Steroid metabolism in the very immature infant is… immature. Adrenal function is still developing in the fetus between 20 and 26 weeks, and a source of precursors from the placenta is important, but obviously disappears at delivery. Very preterm babies might have limited responses to stress, and therefore might benefit from administration of steroids. Some studies seem to show that extreme preterms who have lower cortisol levels, and/or lower responses to ACTH stimulation tests, have more mortality, or perhaps more BPD, but those data are confusing, and somewhat inconsistent. Babies exposed to chorioamnionitis have higher cortisol concentrations over the first week of life at least.
This micro-summary of the evidence underlying the rationale for replacement trials does suggest that some form of replacement is worth investigating, but for whom, and when?
There are a number of possible approaches to the very early use of hydrocortisone.
1) Immediate replacement therapy for all extreme preterm infants.
2) Immediate replacement therapy for selected infants
3) Slightly delayed (12 to 48H) therapy for selected infants with ongoing respiratory problems, or other diagnoses.
4) More delayed therapy (48h to 7 days) for selected infants with ongoing respiratory problems, perhaps with larger doses.
5) Therapy after 7 days of age, when lung inflammation has set in, with larger hydrocortisone doses.

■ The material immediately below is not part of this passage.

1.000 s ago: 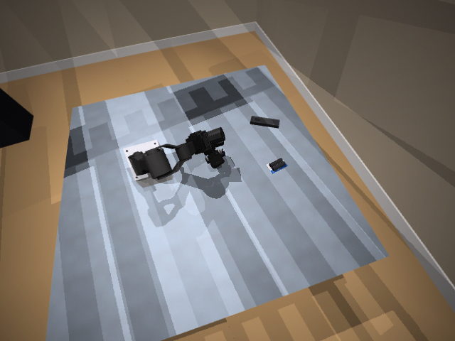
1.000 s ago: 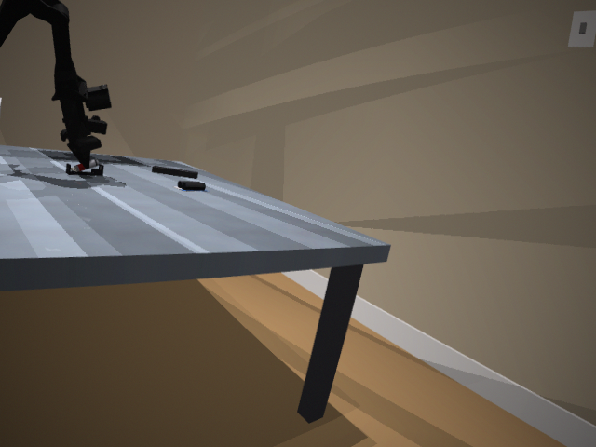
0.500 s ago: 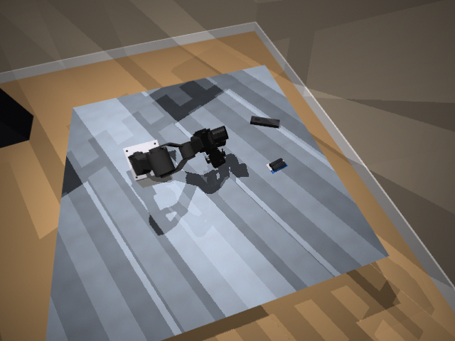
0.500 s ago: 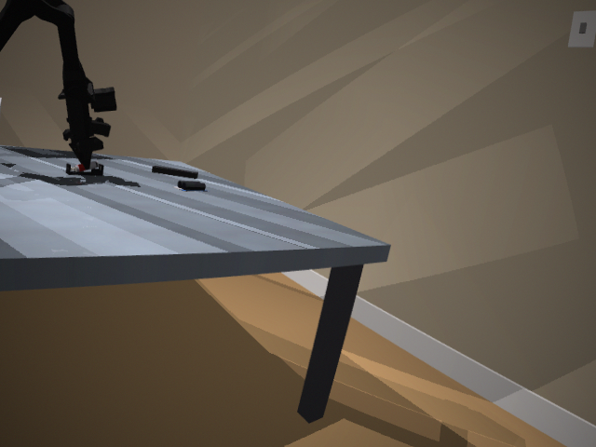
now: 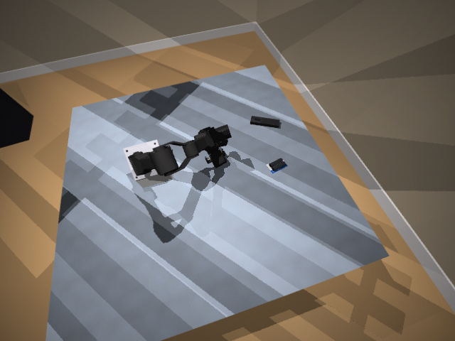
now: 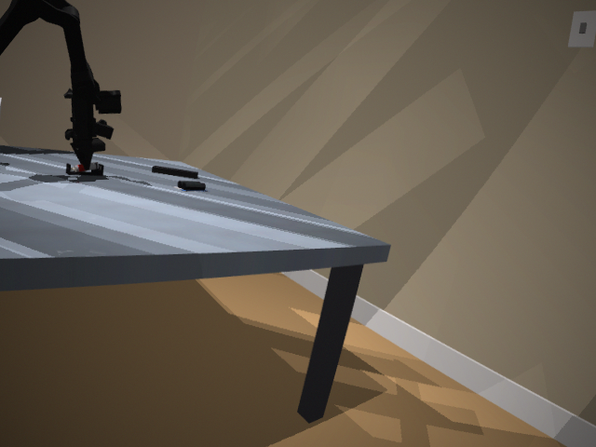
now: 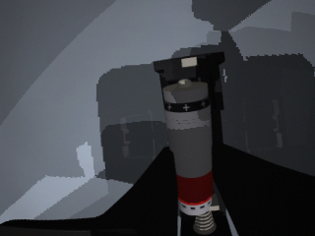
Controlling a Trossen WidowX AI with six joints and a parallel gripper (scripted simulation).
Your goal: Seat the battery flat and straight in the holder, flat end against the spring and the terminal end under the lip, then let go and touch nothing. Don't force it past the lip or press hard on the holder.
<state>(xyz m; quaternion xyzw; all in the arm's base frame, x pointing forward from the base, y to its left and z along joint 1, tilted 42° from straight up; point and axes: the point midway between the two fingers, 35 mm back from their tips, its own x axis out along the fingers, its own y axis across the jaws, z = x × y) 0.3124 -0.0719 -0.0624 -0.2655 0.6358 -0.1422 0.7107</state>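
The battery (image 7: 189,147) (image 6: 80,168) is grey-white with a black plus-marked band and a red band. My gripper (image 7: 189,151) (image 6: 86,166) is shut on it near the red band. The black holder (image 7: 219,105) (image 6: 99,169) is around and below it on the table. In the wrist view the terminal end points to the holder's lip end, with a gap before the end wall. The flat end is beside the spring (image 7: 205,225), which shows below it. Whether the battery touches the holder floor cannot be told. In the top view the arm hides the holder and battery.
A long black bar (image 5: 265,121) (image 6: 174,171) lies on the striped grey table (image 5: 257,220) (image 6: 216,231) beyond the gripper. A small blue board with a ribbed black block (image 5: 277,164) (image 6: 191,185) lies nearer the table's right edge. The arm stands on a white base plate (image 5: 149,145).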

A recent individual patient meta-analysis of studies which were referred to as “prophylactic” included 4 trials which, from this viewpoint, were in categories 1 and 3. (Shaffer ML, et al. Effect of Prophylaxis for Early Adrenal Insufficiency Using Low-Dose Hydrocortisone in Very Preterm Infants: An Individual Patient Data Meta-Analysis. The Journal of pediatrics. 2019;207:136-42 e5). I think that the implications of those 4 trials is quite different between group 1 (which is only the PREMILOC trial of 521 babies), and the other 3 trials which include 360 babies from Kristi Watterberg’s trial, and 100 total from 2 other trials, those three trials are in my category 3.
The PREMILOC trial (Baud O, et al. Effect of early low-dose hydrocortisone on survival without bronchopulmonary dysplasia in extremely preterm infants (PREMILOC): a double-blind, placebo-controlled, multicentre, randomised trial. The Lancet. 2016;387(10030):1827-36) did not have any postnatal illness criteria, but did exclude infants with severe growth restriction (<3%le), early rupture of membranes (<22wks). asphyxia (5-min Apgar <4) and congenital anomalies seen before birth. The growth restriction criteria would probably have eliminated more than 3% of babies from eligibility, depending on the definitions used. The other exclusions, probably fewer than that. The study did not include any babies of 23 or 22 weeks best-guess gestational age (BGGA).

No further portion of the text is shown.